The Story
Why it exists.
The beginning
Folavril arrived as a chapter in Annick Goutal's ongoing autobiographical project. For this fragrance, she turned her attention to the abundance of early spring: green growth pushing upward, tropical sweetness hanging heavy in warm air, flowers opening without reservation. The name itself carries this energy, blending the sense of lush foliage with the promise of spring weather. Goutal composed this fragrance as a sensory portrait of that season when everything is possible, when the garden hasn't yet decided what it wants to be. The composition captures the raw, optimistic energy of spring's first weeks, vegetation bursting through soil, the air thick with the sweetness of ripening fruit, and blossoms unfurling in a kind of fragrant recklessness.

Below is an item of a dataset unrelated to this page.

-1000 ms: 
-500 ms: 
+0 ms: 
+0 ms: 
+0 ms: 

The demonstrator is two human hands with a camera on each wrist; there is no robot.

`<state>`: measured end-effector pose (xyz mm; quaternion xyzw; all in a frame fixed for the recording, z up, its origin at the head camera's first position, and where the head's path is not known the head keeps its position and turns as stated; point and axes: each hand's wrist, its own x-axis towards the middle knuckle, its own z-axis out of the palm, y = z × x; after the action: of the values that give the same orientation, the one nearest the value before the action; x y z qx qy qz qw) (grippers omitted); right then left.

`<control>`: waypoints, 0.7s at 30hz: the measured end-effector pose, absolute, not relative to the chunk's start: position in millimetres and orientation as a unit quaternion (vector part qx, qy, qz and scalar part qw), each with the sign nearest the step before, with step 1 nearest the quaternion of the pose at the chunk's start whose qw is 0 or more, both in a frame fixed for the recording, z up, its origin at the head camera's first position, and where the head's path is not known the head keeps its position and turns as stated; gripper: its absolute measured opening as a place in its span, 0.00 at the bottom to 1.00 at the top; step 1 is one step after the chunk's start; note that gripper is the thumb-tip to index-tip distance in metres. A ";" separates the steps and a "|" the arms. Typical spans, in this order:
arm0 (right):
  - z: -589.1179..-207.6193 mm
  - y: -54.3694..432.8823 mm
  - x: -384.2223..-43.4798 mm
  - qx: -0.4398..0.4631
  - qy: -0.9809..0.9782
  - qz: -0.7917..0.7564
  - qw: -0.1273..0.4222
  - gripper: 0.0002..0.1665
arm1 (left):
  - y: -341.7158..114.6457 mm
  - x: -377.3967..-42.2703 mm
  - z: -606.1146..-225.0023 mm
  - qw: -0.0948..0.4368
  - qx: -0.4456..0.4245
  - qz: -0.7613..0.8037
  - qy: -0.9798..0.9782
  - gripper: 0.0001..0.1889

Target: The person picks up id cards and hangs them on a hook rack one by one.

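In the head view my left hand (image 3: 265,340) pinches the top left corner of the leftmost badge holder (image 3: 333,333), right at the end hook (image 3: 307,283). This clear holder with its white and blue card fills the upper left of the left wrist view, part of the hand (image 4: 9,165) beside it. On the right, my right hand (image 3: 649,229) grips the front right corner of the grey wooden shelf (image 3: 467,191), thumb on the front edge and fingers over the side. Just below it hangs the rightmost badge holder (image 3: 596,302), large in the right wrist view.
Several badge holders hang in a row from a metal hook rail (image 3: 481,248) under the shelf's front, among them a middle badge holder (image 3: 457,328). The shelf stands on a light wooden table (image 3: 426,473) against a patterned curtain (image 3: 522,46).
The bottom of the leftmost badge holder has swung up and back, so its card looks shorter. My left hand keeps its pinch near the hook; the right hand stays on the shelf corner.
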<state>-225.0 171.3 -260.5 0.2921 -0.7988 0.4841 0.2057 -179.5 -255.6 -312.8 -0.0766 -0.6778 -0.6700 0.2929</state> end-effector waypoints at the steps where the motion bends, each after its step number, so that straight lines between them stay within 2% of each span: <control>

The pairing of tomato leaf with mango defines Folavril's character. One note is green, sharp, and garden-soil immediate; the other is ripe, pulpy, and tropical to its core. Boronia, an Australian flower with a caramel-raspberry character, bridges the gap and keeps the composition from feeling disjointed. The result is a fragrance that smells like several seasons happening at once: the fresh-cut green of early spring and the full-throttle abundance of high summer. Jasmine holds everything together in the base, adding warmth and ensuring the tropical notes don't read as synthetic or fleeting.
The evolution
The opening announces itself immediately, tomato leaf is the star, green and immediate, with a slight vegetable bitterness that either grabs you or doesn't. Within minutes the mango softens the edges, adding sweetness that rounds out the sharpness. This is the fragrance's most distinctive phase: that collision of green and tropical, like biting into ripe mango while standing in a vegetable garden. The heart phase introduces boronia's raspberry-caramel nuance and jasmine's warm white floral presence, creating a smoother, more conventionally beautiful middle act. As time passes the composition settles into a soft, warm floral hum, jasmine-forward, slightly sweet, intimate rather than projecting. The tropical sweetness fades gradually, leaving behind a quiet floral memory that stays close to the body.
Cultural impact
Folavril combined tropical mango with green tomato leaf in a way that felt unusual for its era. As a discontinued Goutal fragrance, it has become a quiet collectible, sought by those who encounter it and intrigued by those who read about it. The house treated each fragrance as a diary entry, and Folavril remains one of its most unusual entries: a spring garden that refuses to behave. Its discontinuation has only increased its mystique, transforming it from a niche option into a sought-after artifact for collectors who appreciate compositions that prioritize originality over mass appeal.